Exercise instructions:
Omit the pictures and output every entry below exactly as written.

Exercise materials:
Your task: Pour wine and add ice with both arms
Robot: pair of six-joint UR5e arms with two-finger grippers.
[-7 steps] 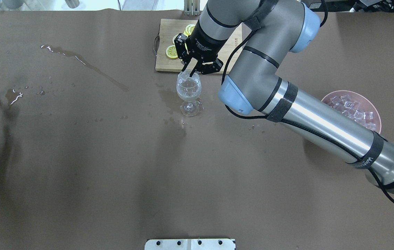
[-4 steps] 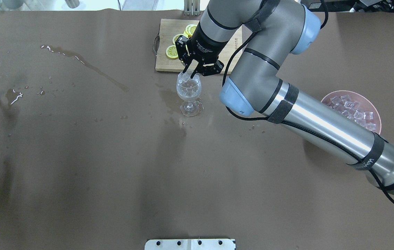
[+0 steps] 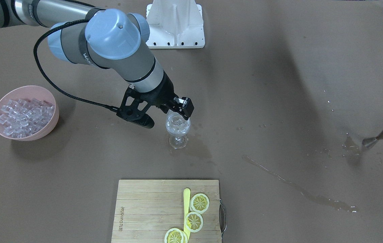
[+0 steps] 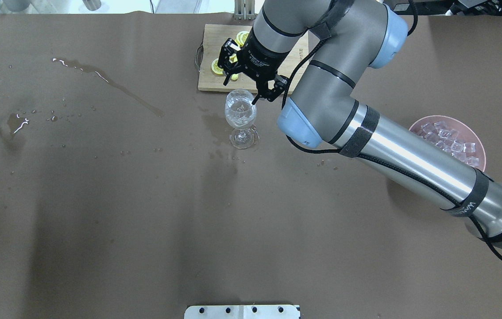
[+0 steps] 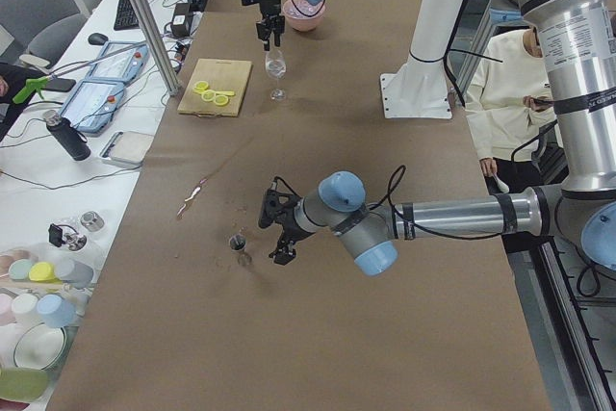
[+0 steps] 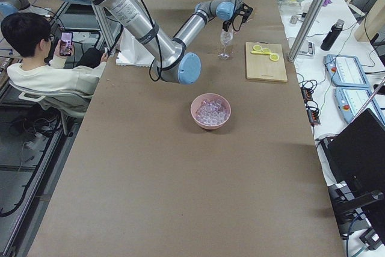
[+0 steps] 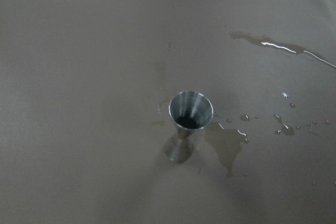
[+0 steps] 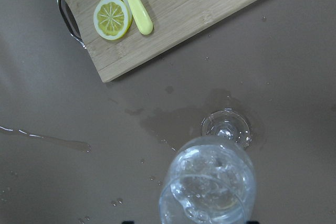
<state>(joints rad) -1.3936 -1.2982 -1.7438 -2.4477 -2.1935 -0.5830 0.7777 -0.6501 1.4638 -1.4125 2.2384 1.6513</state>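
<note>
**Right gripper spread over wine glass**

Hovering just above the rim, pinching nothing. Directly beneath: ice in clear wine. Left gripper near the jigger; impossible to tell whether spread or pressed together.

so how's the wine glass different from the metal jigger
The wine glass is clear and holds ice cubes; the jigger is opaque steel, and no ice shows in it. The wine glass has a round bowl on a thin stem; the jigger is a double cone. The wine glass stands under the open right gripper, near the cutting board; the jigger stands alone, far toward the robot's left. Both stand upright on the brown table, each beside a wet stain.
</note>
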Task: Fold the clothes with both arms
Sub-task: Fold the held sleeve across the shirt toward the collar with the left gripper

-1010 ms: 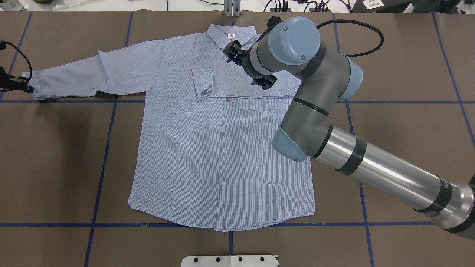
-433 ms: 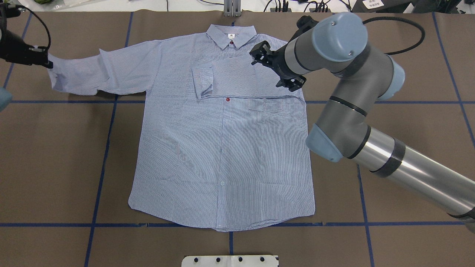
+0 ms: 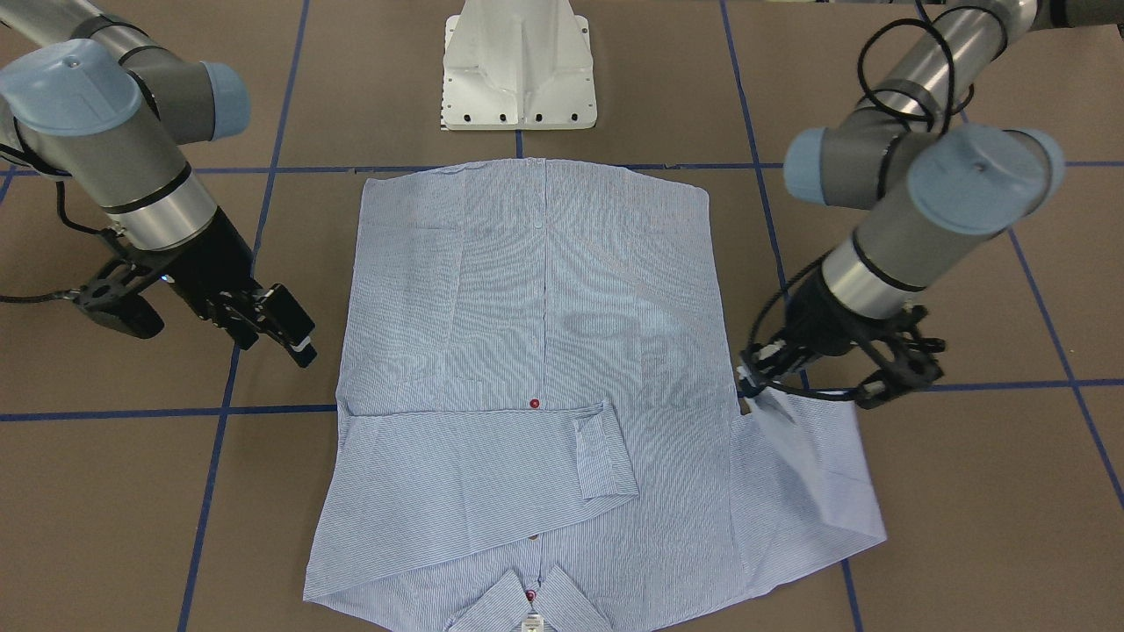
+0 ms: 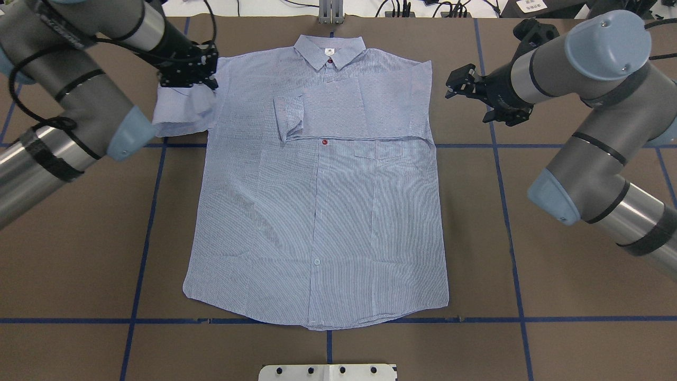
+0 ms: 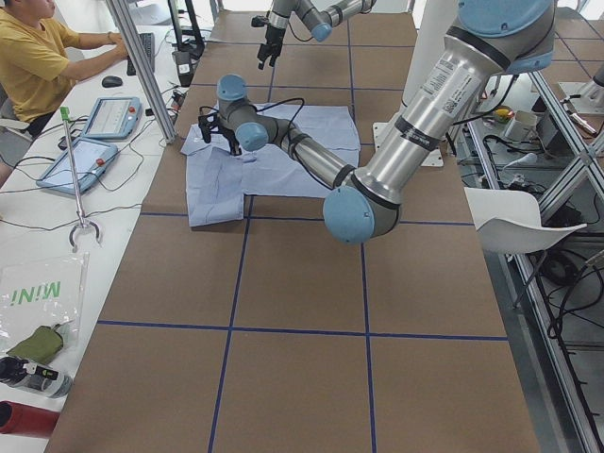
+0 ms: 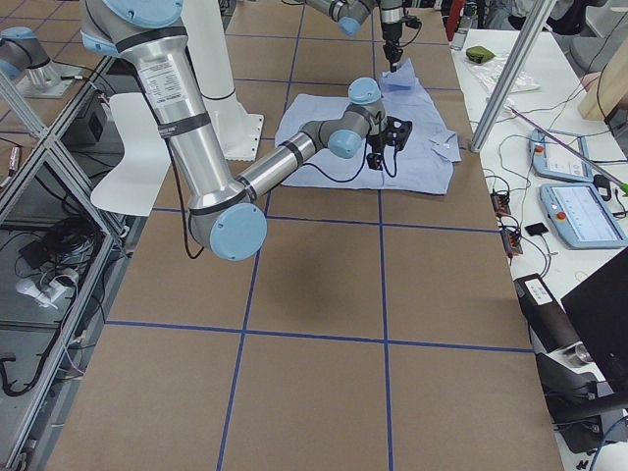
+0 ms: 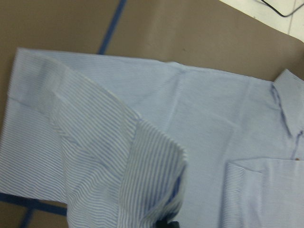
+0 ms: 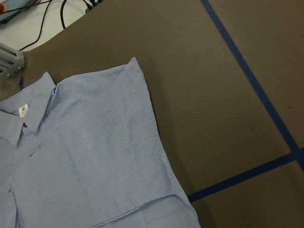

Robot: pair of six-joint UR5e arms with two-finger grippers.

Task answer:
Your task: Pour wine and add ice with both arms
Robot: pair of six-joint UR5e arms with two-finger grippers.
[-7 steps] 
[-4 steps] 
[+0 steps] 
[+0 steps] 
[+0 steps] 
[+0 steps] 
[+0 steps] 
[+0 steps] 
<state>(joints rad) -1.3936 -1.2982 -1.7438 -2.4477 -2.1935 -0.5830 0.7777 -0.6501 1.4638 -1.4125 2.2384 1.6513</state>
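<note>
**Right gripper spread over wine glass**

Hovering just above the rim, pinching nothing. Directly beneath: ice in clear wine. Left gripper near the jigger; impossible to tell whether spread or pressed together.

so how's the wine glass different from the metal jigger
The wine glass is clear and holds ice cubes; the jigger is opaque steel, and no ice shows in it. The wine glass has a round bowl on a thin stem; the jigger is a double cone. The wine glass stands under the open right gripper, near the cutting board; the jigger stands alone, far toward the robot's left. Both stand upright on the brown table, each beside a wet stain.
</note>
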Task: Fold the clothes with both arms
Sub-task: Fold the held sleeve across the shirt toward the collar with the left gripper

-1010 ms: 
-433 ms: 
+0 ms: 
+0 ms: 
+0 ms: 
+0 ms: 
+0 ms: 
+0 ms: 

Robot: pair of six-joint UR5e arms with two-finger grippers.

This concludes the response.